DATA PROVIDED

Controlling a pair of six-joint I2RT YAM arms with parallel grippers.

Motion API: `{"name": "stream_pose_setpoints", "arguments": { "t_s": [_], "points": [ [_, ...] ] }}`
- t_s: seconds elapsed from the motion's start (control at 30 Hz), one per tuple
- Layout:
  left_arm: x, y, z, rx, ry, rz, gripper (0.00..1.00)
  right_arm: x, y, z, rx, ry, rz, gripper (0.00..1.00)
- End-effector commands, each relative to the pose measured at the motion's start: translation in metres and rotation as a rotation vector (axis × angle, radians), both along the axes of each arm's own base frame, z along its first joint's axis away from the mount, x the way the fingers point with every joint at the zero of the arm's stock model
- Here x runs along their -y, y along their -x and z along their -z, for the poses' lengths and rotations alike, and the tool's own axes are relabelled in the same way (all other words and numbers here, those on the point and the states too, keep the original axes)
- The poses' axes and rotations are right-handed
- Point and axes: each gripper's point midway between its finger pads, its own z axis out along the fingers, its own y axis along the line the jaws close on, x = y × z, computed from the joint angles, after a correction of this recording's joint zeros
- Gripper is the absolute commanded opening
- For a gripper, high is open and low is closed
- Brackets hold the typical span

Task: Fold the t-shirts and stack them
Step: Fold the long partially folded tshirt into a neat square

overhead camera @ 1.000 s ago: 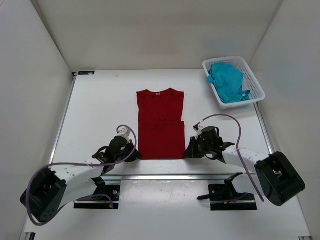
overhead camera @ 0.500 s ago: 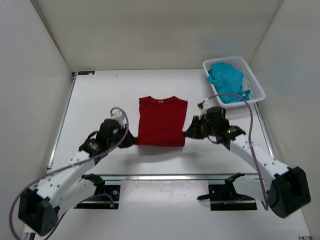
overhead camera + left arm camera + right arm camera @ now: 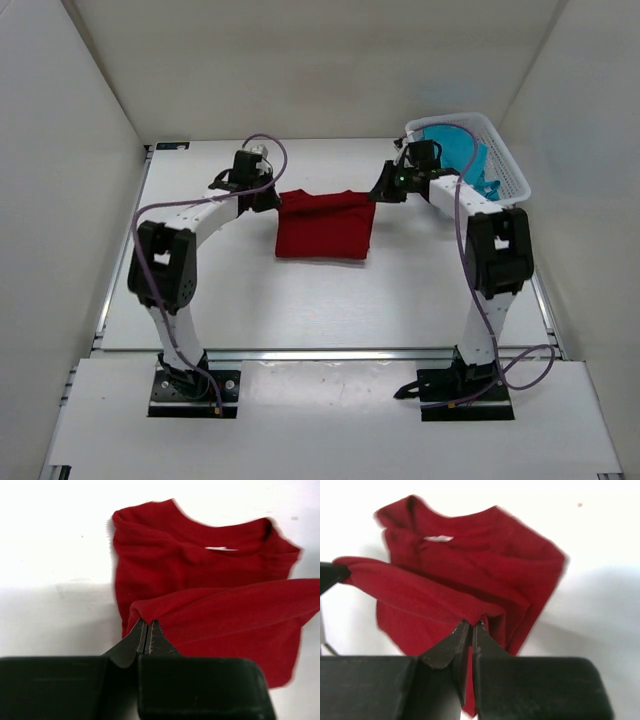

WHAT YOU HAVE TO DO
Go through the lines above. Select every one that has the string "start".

OUTPUT BELOW
- t_s: seconds elapsed from the motion's start (control at 30 Hz), one per tuple
- End-effector commands, each relative to the pose measured at the motion's start: translation in metres and rotation as a rotation vector (axis × angle, radians), both along the axes of each arm's own base frame, z along its first joint's axis away from the mount, x the way the fingers point with every joint at the zero of the arm's stock model

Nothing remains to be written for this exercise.